Manaus – O Ministério da Saúde divulgou que 6,4% da população em Manaus afirma que possui o hábito de fumar. O dado é inferior ao da média do País em que 9,3% dos brasileiros afirmaram fumar. Os dados são referentes a 2018 e foram divulgados nesta sexta-feira (31), Dia Mundial Sem Tabaco.

Os dados do Sistema de Vigilância de Fatores de Risco e Proteção para Doenças Crônicas por Inquérito Telefônico (Vigitel) apontam que, em Manaus, foram entrevistadas 1.601 pessoas, sendo 575 homens e 1.026 mulheres.

Os dados do Sistema de Vigilância de Fatores de Risco e Proteção para Doenças Crônicas por Inquérito Telefônico (Vigitel) (Foto: EBC)

No cenário nacional, o Vigitel aponta para houve uma redução de quem afirma fumar. Em 2006, na primeira edição da pesquisa, o sistema de vigilância identificou que esse índice era de 15,6%.

Redução

Nos últimos 12 anos, a população entrevistada reduziu em 40% o consumo do tabaco, o que demonstra a tendência nacional observada, ano após ano, de queda constante desse hábito nocivo para a saúde, conforme o Ministério da Saúde.
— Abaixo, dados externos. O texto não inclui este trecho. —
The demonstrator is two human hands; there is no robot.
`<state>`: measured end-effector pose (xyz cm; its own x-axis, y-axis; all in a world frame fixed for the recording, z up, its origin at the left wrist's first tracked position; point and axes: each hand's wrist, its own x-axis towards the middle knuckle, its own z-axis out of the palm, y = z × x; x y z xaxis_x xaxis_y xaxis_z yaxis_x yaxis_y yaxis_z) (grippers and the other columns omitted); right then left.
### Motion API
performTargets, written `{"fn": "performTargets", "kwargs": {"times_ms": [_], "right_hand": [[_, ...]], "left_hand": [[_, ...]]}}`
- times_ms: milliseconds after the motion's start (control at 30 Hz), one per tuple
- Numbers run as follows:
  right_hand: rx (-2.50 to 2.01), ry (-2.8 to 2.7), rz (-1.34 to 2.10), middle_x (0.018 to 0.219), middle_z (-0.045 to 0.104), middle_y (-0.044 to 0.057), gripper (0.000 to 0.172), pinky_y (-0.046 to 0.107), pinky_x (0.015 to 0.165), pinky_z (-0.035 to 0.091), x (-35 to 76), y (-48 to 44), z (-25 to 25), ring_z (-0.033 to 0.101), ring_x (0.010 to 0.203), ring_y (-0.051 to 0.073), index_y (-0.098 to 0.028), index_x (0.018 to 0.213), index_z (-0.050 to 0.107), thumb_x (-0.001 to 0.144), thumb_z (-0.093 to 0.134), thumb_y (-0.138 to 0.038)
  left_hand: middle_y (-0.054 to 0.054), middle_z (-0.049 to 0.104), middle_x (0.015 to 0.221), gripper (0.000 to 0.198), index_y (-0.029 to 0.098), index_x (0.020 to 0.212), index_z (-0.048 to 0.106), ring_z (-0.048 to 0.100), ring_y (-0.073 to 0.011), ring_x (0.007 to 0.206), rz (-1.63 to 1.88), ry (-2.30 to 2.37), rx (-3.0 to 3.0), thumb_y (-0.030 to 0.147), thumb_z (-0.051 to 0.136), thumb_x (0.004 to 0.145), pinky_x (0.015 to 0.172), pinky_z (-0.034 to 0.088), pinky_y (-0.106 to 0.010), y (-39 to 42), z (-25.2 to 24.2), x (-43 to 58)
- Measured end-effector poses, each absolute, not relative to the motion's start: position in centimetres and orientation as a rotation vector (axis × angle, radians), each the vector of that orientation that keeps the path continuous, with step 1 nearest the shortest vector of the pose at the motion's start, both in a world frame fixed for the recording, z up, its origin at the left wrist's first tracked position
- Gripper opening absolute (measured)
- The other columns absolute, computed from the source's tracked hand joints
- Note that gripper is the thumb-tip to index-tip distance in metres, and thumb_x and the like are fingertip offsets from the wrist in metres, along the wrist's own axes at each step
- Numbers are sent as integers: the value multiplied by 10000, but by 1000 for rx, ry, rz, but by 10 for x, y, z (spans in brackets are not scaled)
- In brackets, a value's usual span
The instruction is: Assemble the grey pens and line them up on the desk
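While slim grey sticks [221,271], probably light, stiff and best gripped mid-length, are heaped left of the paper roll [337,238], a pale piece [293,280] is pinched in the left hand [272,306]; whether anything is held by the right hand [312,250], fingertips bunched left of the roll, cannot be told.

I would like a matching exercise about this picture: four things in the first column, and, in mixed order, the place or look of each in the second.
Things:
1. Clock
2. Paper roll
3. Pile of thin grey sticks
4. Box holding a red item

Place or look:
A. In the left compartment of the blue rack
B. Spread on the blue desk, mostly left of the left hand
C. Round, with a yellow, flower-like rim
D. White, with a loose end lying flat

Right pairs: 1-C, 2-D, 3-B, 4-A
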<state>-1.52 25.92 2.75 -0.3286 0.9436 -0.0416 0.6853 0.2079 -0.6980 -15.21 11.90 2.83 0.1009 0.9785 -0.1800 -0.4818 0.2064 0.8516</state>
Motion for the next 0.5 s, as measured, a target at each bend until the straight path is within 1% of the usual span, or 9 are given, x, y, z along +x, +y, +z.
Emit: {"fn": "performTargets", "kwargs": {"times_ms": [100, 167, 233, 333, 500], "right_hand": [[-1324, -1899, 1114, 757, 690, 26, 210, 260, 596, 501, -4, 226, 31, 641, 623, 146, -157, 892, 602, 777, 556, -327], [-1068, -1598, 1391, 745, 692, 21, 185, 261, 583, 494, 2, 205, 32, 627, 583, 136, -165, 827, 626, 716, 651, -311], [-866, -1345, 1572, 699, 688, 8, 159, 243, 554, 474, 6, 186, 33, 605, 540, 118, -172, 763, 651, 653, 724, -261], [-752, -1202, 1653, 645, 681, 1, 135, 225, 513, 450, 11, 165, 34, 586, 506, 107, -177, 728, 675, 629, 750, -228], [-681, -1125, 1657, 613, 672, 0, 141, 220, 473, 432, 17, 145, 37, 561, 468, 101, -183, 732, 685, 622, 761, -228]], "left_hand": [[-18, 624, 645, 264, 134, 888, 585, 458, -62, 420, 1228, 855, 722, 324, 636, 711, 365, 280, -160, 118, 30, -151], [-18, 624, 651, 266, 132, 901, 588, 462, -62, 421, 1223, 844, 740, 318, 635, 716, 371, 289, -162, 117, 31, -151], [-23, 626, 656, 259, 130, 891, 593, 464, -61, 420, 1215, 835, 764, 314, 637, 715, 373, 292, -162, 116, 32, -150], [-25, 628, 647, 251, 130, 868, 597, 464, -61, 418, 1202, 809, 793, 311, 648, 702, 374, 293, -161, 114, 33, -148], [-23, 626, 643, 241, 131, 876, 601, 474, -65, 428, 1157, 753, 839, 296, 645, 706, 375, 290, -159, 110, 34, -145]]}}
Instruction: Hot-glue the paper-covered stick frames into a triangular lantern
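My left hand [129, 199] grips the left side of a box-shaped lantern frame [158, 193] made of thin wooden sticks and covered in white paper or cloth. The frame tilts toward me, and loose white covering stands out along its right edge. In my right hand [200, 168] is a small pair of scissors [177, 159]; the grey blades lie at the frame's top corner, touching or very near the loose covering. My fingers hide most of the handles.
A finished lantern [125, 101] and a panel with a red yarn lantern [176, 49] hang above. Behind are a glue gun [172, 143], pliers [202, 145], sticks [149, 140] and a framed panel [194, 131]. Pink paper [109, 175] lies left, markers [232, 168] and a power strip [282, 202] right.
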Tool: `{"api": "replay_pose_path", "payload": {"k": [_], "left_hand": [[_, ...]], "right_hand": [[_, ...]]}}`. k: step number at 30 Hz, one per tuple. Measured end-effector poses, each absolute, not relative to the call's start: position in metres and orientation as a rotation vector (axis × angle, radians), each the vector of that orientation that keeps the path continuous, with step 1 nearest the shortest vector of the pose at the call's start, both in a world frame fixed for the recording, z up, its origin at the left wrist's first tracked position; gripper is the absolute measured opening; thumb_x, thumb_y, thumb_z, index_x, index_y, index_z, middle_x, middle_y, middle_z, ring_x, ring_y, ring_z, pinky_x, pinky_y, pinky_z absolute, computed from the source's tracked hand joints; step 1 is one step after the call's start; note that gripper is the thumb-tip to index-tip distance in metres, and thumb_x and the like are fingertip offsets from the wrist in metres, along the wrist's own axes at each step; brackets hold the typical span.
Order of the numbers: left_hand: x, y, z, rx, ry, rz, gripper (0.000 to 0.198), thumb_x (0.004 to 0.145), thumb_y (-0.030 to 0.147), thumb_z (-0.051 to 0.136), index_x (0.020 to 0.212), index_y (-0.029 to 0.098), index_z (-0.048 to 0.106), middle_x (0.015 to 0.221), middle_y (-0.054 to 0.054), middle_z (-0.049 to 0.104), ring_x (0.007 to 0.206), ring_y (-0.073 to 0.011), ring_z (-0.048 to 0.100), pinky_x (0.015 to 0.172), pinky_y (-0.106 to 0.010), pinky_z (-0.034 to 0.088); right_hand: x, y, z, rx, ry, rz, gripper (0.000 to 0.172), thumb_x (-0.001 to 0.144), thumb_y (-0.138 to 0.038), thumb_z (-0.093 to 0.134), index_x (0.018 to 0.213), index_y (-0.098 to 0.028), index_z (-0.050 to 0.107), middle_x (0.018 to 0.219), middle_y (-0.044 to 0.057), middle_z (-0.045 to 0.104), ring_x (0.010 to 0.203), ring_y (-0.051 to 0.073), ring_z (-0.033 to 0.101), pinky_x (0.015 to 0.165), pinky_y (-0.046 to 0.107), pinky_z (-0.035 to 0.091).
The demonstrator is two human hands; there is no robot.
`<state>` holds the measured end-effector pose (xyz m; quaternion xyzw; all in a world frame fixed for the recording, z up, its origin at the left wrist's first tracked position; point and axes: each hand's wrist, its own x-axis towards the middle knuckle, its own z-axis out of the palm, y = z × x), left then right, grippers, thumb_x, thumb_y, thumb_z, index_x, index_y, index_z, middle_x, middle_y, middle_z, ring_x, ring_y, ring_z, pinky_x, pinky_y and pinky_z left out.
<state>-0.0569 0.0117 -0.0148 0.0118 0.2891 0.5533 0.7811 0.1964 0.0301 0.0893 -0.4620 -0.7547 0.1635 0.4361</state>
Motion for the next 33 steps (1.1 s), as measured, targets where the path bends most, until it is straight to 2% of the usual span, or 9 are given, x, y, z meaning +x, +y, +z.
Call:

Realizada com maiores de 18 anos nas 26 capitais brasileiras e no Distrito Federal, o Vigitel é uma pesquisa telefônica sobre diversos assuntos relacionados à saúde. Para a edição mais recente, foram entrevistados 52.395 pessoas entre janeiro e dezembro de 2018.

Perfil

O Vigitel revela, ainda, que o perfil dos tabagistas vem mudando ao longo dos anos. A queda de uso do tabaco é significativa em pessoas de 18 a 24 anos de idade (12% em 2006 e 6,7%, em 2018), 35 e 44 anos (18,5% em 2006 e 9,1% em 2018) e entre 45 a 54 anos (22,6% em 2006 e 11,1% em 2018). As mulheres também vêm assumindo um protagonismo importante nesse cenário, superando a média nacional, reduzindo em 44% o hábito de fumar no período.

Tabagismo

O tabagismo é a principal causa de câncer de pulmão, sendo responsável por mais de dois terços das mortes por essa doença no mundo. No Brasil, o Instituto Nacional de Câncer (INCA) estima que, até o final de 2019, sejam registrados 31.270 novos casos de câncer de traqueia, brônquio e pulmão em decorrência do tabagismo, sendo 18.740 em homens e 12.530 em mulheres.

O câncer de pulmão é o segundo mais frequente no País. Dados do Sistema de Informações sobre Mortalidade (SIM), do Ministério da Saúde, mostram que 27.833 pessoas foram a óbito em 2017, devido a essa causa. Entretanto, conforme divulgado pelo Ministério da Saúde, as consequências dos cigarros não são apenas essas.

O número de mortes e internações é maior quando se considera que o tabagismo causa outras doenças. Segundo o INCA, em 2015, as mortes com relação direta ao uso do tabaco são: doenças cardíacas (34.999); doença pulmonar obstrutiva crônica – DPOC (31.120); outros cânceres (26.651); câncer de pulmão (23.762); tabagismo passivo (17.972); pneumonia (10.900) e por acidente vascular cerebral – AVC (10.812).